Exercise aim: Which lines in the data below contain the word "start"? Return each of them.

[Records for this task]

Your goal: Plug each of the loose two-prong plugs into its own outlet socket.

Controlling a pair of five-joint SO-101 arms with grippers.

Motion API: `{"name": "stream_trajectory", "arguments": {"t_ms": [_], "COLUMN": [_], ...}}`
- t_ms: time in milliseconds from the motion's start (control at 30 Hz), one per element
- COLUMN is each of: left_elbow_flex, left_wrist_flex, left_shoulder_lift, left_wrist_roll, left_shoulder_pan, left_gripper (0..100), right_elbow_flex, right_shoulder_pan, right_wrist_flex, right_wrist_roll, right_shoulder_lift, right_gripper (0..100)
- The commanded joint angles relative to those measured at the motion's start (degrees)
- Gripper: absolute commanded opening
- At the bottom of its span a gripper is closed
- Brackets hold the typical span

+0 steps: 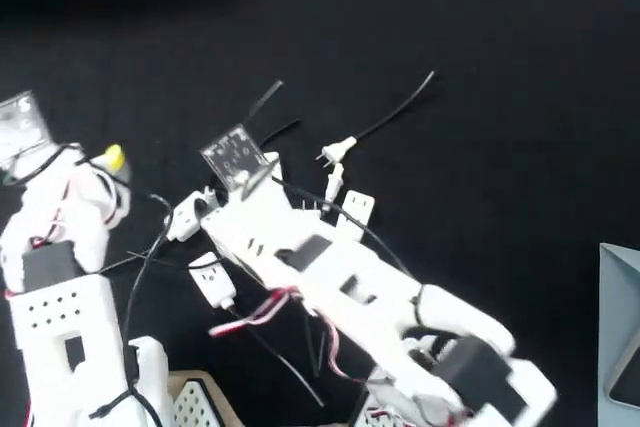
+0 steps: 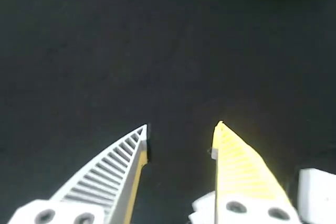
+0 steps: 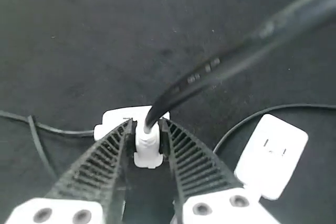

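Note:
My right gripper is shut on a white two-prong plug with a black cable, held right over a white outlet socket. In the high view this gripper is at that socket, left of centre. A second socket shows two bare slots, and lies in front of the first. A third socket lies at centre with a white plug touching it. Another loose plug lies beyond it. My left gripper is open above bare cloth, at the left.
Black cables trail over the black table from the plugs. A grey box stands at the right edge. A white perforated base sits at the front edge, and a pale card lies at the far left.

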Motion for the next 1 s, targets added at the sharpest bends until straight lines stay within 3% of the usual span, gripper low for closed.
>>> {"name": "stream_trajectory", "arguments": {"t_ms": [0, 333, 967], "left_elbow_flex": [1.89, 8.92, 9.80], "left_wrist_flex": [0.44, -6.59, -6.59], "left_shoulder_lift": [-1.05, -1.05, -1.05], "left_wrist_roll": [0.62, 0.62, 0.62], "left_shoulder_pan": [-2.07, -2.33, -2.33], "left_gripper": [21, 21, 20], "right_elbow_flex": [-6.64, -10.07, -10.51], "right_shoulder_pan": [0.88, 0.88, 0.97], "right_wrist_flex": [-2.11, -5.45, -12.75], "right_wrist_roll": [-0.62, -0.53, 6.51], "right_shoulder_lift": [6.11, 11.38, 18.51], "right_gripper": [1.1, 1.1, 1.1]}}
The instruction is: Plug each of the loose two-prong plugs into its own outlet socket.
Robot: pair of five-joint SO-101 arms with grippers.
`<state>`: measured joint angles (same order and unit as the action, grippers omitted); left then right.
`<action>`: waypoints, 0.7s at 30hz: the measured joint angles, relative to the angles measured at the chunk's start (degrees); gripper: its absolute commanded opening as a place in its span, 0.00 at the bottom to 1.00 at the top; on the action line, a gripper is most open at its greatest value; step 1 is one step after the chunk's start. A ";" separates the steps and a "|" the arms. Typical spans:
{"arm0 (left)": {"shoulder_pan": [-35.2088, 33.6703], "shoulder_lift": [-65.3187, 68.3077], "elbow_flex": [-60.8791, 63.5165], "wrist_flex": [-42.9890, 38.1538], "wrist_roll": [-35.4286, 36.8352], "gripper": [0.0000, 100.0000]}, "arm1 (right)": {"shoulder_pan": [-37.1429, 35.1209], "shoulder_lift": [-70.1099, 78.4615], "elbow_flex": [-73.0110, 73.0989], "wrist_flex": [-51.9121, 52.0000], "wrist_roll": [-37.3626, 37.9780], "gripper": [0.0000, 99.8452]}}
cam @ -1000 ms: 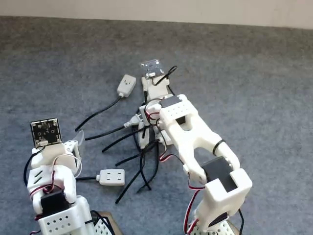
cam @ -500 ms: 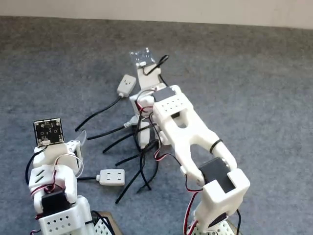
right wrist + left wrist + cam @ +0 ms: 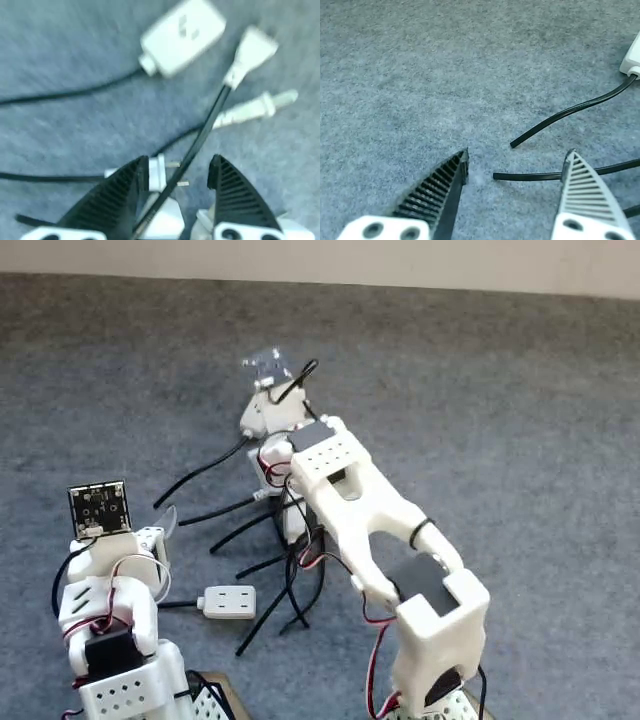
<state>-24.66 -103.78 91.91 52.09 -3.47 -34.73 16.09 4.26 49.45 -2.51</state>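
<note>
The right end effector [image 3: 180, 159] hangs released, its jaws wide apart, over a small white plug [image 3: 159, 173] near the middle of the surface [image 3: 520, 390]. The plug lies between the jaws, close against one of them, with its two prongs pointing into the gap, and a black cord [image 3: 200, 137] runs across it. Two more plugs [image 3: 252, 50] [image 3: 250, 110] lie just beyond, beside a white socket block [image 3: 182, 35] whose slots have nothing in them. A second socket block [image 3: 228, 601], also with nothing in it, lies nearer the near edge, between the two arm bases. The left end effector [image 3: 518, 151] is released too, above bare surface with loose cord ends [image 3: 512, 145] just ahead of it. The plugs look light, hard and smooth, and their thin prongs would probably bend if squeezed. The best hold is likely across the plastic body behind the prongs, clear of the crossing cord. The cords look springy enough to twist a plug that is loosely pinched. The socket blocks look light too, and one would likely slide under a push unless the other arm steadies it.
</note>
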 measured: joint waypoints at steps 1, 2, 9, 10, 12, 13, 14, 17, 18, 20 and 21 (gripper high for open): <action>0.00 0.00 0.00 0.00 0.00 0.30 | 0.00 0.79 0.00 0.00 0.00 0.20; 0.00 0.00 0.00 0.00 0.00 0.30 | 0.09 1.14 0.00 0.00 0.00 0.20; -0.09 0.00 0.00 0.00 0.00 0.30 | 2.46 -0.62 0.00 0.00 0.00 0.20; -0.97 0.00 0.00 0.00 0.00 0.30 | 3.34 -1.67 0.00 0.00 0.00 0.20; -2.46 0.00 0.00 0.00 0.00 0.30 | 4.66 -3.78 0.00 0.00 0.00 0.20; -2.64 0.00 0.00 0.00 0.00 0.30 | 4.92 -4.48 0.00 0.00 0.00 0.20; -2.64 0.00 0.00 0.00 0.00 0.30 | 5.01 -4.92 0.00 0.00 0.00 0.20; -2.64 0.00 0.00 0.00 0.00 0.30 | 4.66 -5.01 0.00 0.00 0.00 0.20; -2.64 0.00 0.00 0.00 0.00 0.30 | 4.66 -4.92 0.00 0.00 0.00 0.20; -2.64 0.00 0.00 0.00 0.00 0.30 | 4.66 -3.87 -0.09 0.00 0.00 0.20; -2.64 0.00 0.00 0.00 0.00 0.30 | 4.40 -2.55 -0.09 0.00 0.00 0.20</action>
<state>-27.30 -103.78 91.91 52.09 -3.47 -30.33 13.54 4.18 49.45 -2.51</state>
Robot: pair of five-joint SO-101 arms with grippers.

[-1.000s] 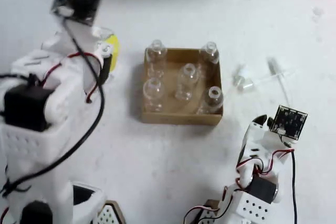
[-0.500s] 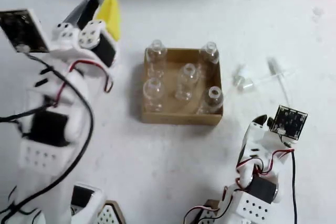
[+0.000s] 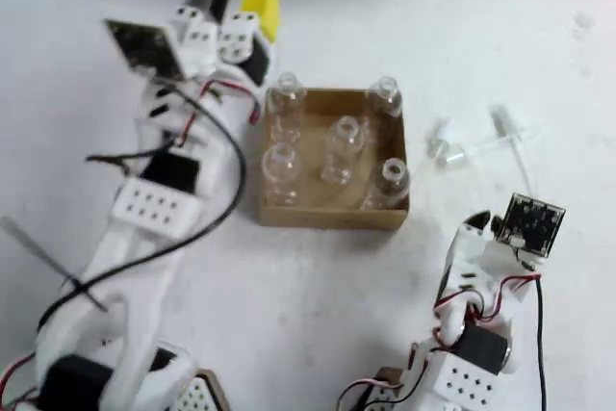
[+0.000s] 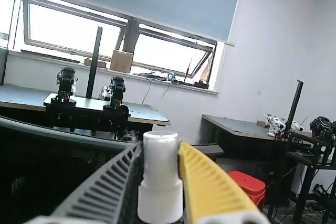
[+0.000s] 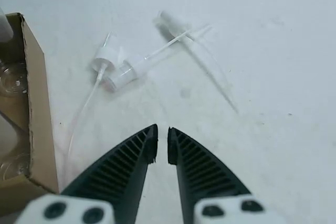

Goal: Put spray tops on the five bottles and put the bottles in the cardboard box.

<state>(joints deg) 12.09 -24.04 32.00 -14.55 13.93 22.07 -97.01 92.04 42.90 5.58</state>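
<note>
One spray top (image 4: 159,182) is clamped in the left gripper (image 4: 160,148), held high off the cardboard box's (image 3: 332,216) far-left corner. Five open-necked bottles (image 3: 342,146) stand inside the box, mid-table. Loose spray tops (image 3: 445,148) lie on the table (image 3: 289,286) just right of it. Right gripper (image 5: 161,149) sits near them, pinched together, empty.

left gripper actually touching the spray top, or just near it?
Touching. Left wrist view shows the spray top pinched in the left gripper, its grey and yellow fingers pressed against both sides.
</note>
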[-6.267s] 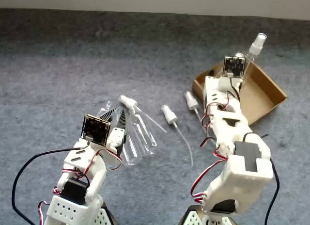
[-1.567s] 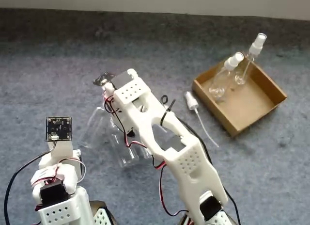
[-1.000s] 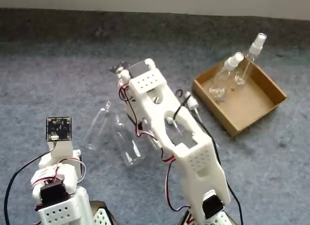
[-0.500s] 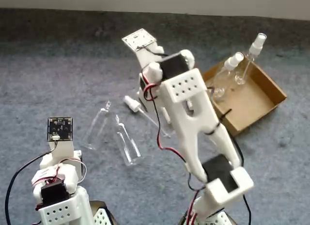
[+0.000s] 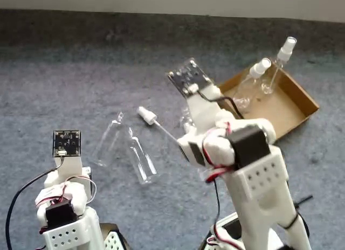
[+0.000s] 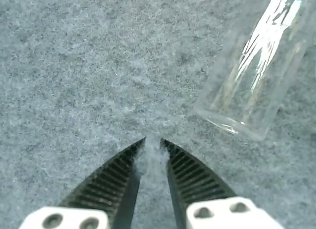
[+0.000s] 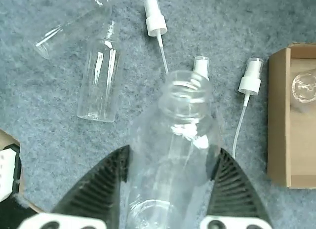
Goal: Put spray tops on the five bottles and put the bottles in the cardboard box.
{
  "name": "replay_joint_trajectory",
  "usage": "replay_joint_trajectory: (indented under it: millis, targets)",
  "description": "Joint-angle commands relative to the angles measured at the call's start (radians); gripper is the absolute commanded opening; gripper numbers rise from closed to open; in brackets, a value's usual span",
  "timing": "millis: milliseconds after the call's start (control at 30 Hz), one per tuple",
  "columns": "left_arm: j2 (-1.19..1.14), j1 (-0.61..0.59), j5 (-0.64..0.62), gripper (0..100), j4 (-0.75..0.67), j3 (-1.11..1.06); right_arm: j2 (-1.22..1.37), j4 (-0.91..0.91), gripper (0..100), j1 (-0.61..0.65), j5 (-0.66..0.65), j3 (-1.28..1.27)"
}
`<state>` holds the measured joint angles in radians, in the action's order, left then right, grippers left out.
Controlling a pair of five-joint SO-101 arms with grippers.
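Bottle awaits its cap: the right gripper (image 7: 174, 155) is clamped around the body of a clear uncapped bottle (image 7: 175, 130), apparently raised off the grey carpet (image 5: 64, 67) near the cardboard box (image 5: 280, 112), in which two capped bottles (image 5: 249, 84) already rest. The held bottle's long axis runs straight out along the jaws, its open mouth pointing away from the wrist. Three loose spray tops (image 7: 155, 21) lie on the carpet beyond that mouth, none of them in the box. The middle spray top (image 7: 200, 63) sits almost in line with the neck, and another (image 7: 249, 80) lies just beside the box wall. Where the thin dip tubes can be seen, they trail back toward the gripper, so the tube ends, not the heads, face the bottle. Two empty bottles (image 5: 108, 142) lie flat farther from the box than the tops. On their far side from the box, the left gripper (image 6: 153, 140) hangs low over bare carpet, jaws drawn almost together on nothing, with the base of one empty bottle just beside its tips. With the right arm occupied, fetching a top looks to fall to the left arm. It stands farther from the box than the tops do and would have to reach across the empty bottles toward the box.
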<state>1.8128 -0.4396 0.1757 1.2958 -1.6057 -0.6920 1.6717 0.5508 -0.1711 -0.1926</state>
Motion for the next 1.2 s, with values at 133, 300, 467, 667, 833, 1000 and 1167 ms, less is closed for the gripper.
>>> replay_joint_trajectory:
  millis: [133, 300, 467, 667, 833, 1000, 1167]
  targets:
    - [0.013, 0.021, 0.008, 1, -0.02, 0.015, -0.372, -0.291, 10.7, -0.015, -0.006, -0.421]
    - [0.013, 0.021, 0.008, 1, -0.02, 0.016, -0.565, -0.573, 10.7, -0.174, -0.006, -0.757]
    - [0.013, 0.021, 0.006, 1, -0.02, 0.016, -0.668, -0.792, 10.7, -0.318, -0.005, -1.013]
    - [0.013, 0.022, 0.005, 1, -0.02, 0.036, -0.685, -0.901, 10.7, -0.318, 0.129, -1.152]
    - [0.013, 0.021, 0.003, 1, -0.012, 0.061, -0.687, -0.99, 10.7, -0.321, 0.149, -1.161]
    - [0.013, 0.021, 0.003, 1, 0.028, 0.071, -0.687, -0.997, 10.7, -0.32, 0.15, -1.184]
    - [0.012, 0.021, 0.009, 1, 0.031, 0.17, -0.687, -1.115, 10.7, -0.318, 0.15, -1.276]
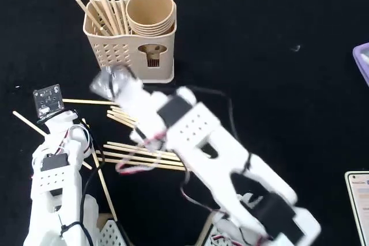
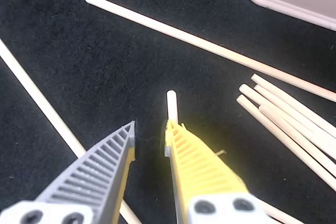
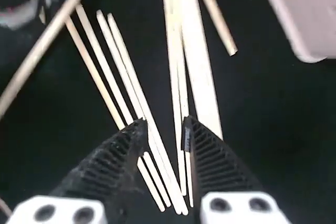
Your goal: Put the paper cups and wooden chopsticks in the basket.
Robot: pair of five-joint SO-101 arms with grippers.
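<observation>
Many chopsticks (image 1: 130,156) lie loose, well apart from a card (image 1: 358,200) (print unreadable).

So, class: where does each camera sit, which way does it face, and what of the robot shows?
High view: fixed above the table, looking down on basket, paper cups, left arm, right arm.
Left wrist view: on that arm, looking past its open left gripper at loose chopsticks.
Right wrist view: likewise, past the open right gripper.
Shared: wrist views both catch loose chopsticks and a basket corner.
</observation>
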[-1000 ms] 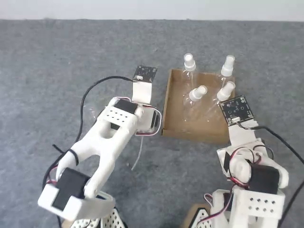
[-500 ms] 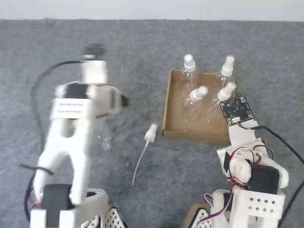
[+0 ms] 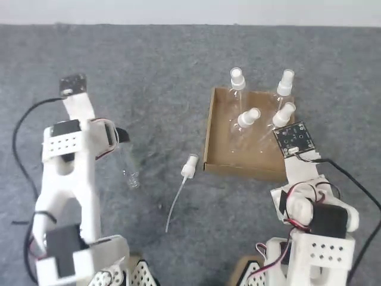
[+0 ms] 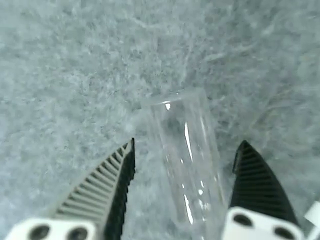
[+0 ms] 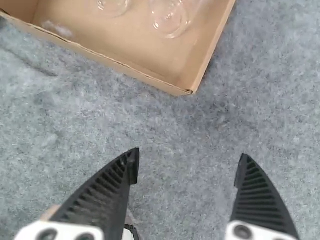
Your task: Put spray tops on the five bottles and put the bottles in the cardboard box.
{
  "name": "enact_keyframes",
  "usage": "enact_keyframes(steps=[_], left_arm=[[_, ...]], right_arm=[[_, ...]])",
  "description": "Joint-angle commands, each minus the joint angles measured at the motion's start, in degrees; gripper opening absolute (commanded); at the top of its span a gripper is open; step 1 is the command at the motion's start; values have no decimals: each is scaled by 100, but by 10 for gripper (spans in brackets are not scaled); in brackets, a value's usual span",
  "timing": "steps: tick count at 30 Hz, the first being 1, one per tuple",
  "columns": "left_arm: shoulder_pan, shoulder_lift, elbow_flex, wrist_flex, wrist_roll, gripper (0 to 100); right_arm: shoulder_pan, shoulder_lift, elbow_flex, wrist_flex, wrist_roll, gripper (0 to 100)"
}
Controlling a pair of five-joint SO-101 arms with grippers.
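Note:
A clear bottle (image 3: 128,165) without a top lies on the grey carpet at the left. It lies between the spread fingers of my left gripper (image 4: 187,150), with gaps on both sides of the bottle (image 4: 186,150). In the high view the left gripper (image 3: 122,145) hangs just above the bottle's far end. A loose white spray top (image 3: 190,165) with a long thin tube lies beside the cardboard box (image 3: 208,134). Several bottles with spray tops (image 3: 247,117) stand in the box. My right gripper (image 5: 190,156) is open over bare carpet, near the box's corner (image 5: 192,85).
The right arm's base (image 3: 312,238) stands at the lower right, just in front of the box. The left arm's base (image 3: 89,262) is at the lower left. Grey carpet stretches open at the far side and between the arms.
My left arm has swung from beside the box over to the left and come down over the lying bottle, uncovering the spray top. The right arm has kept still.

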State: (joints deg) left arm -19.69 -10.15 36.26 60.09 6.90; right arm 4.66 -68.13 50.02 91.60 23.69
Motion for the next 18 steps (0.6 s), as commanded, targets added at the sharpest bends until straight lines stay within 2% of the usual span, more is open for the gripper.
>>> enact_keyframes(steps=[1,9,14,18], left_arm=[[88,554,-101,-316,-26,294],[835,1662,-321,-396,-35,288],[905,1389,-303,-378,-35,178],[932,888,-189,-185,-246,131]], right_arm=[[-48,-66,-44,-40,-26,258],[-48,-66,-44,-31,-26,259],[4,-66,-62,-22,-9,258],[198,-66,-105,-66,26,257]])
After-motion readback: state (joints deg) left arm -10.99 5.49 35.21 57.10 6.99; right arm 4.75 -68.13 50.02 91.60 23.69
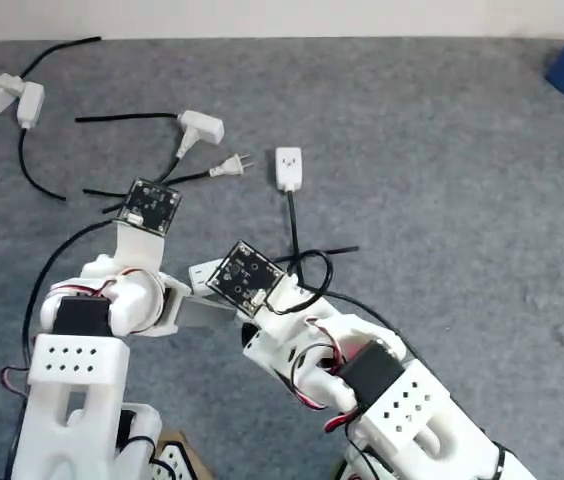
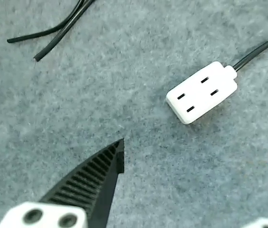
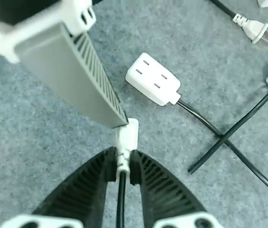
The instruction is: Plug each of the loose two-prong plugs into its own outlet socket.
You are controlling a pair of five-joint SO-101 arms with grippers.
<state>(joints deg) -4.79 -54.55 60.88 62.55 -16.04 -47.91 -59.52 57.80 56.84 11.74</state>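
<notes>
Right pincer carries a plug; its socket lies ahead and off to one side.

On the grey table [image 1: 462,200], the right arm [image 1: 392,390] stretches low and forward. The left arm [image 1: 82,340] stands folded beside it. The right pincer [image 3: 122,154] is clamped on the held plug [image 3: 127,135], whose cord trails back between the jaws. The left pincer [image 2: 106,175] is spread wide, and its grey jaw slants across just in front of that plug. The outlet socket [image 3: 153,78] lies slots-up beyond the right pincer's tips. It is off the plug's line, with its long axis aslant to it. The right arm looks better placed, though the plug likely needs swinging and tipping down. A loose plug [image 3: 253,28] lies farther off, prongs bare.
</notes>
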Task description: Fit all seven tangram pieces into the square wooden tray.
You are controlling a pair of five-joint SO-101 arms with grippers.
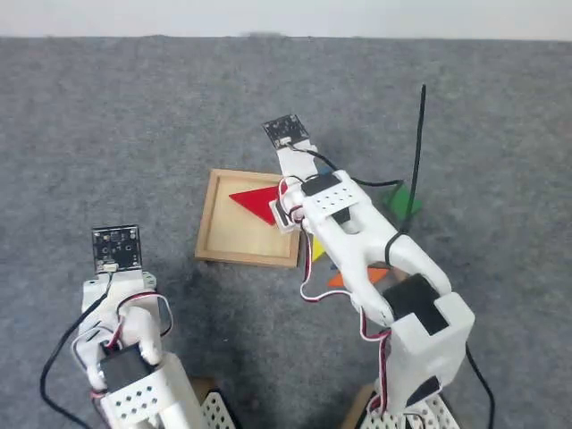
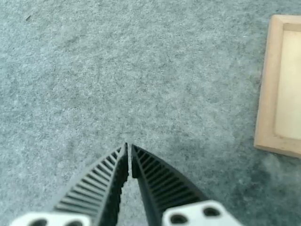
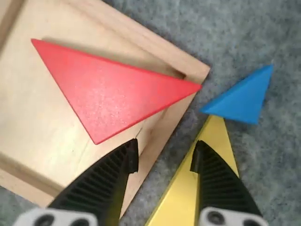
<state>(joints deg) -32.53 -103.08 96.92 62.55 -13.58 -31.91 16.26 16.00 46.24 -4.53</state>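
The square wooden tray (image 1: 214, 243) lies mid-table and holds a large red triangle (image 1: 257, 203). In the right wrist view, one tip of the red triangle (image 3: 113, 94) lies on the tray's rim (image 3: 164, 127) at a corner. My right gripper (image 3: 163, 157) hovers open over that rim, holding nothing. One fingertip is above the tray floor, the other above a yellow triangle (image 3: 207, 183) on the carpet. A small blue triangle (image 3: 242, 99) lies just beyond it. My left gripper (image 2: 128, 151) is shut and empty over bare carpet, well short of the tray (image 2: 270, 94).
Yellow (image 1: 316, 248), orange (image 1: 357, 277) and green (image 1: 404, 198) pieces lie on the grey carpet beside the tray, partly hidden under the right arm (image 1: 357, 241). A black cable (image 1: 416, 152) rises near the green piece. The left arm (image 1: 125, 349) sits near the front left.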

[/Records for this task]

Answer box:
- t_ms: time in milliseconds from the motion's start (control at 30 Hz), one per element
- The commanded joint angles relative to those measured at the motion's start (degrees)
`<action>`: waypoints, 0.7s at 30hz: the measured joint angles, relative to the angles measured at the chunk's start (degrees); gripper: its absolute commanded opening as a place in its span, 0.00 at the bottom to 1.00 at the top; on the action line, a gripper is most open at its greatest value; step 1 is one step after the chunk's start. A ";" separates the steps and a "|" the arms. Typical spans:
  "description": "Joint-angle commands relative to the angles measured at the call's start (radians); gripper is the absolute commanded opening; gripper numbers rise from closed to open; in brackets, a value's usual span",
  "timing": "millis: milliseconds after the call's start (control at 30 Hz), one per tuple",
  "description": "Joint-angle commands, each minus the joint angles measured at the motion's start, in degrees; gripper opening absolute (commanded); at the top of its span a gripper is open; step 1 is the command at the motion's start; values have no decimals: each is scaled by 100, but by 10 for gripper (spans in brackets are not scaled); in brackets, a value's usual span",

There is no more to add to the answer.